1974
Ana Mendieta American, born Cuba, 1948–1985
United States
Emerging in the early 1970s amid new genres of land art, performance art, film and video, and feminist practices, artist Ana Mendieta developed a deeply personal, experimental, and largely ephemeral oeuvre consisting chiefly of performative actions that she described as “earth-body sculptures.” Born in Cuba, Mendieta came to the United States as a refugee in 1961 at the age of 12. The trauma of separation from her family, culture, and homeland became the bedrock of the artist’s practice, which was rooted in physical and spiritual connections between the body and the natural world. The Silueta series—hundreds of earth-body sculptures and their attendant photographs and films—constitutes the core of Mendieta’s project. Based initially on the artist’s own body and silhouette, the Siluetas developed into a panopoly of archetypal goddess figures and eventually more universal human forms.
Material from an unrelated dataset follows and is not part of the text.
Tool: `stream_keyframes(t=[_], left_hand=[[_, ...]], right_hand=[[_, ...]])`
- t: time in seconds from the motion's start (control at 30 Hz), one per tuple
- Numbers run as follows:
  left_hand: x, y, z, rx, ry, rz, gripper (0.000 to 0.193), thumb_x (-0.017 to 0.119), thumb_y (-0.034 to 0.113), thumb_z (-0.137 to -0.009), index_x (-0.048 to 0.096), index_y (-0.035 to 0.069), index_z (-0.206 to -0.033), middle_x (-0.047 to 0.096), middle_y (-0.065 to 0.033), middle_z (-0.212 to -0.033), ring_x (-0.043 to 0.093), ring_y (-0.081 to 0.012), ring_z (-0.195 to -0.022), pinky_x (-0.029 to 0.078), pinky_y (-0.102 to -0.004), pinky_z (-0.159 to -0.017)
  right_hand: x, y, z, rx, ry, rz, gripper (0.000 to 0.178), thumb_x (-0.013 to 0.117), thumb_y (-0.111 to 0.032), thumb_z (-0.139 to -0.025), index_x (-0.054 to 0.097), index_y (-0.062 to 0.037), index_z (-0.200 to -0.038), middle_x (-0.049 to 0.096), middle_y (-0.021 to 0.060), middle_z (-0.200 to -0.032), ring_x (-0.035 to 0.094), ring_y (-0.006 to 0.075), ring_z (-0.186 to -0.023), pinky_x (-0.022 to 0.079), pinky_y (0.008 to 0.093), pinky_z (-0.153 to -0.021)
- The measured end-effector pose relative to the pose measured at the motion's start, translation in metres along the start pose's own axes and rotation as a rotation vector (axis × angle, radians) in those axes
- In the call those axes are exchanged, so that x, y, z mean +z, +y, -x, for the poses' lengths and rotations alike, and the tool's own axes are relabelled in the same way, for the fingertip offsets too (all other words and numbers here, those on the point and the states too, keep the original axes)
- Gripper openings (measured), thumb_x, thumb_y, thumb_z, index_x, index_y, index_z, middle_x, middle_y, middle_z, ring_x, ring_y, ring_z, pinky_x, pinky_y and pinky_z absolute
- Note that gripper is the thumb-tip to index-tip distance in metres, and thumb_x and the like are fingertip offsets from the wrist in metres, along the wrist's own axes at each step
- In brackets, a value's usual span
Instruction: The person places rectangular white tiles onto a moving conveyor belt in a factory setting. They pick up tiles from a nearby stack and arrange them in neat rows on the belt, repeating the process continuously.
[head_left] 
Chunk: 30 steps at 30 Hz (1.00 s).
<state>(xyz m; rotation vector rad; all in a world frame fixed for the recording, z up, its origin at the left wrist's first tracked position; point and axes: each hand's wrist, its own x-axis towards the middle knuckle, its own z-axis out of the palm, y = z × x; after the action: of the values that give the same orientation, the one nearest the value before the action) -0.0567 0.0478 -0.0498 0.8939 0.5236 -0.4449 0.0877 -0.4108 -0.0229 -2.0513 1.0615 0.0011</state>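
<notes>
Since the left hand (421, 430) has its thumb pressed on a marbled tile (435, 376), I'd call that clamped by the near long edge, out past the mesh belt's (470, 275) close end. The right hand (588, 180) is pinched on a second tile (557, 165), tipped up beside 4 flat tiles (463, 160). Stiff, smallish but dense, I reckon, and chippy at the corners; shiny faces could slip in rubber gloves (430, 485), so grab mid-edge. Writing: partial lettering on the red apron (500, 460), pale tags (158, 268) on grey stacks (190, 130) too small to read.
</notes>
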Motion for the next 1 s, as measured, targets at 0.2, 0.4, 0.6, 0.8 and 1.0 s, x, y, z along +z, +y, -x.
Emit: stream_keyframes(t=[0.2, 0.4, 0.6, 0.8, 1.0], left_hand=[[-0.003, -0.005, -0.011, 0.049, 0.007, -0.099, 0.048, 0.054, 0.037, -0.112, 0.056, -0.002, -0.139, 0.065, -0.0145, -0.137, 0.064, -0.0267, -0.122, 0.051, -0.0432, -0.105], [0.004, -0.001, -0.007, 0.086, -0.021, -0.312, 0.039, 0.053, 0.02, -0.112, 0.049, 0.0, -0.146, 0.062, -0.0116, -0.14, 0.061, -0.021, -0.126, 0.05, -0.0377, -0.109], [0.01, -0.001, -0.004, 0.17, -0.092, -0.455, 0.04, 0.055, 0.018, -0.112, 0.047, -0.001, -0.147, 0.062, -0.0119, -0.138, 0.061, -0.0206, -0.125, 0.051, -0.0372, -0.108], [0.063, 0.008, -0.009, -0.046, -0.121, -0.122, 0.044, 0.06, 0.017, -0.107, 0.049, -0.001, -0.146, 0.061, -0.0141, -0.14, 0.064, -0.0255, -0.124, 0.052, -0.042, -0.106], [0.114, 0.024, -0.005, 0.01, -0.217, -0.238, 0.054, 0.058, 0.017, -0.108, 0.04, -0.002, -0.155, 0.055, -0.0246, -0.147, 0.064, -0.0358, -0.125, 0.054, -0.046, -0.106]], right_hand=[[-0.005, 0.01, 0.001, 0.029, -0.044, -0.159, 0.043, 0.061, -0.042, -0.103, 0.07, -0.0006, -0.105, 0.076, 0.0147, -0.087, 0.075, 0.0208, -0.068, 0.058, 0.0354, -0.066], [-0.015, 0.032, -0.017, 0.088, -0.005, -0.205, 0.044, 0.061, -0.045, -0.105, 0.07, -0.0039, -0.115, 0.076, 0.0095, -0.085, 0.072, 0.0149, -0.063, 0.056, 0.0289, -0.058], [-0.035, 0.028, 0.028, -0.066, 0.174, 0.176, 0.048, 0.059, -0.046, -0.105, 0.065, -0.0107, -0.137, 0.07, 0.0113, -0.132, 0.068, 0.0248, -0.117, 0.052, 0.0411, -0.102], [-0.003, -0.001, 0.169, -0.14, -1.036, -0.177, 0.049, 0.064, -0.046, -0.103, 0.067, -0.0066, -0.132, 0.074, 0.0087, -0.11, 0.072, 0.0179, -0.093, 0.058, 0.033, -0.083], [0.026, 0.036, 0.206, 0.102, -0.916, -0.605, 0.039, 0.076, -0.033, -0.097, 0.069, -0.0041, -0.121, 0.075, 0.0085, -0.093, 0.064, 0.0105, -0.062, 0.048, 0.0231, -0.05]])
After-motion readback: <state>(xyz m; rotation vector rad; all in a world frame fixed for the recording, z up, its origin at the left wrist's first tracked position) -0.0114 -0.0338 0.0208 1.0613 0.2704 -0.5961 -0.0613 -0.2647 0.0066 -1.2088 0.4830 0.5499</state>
They also incorporated a unique blend of ritual effects drawn from diverse religious practices in much the same way as studio performances Untitled (Body Tracks) and Untitled (Blood Sign #1), in which she used animal blood. An intensely productive period of travel to Cuba, where Mendieta felt her practice was reconnected with its origins, promoted these and other drawings, etching, and sculptures in which, for the first, her iconic goddess forms became permanent individual objects.
Single-channel video (transferred from Super-8 film), color, silent; 4 min. 40 sec.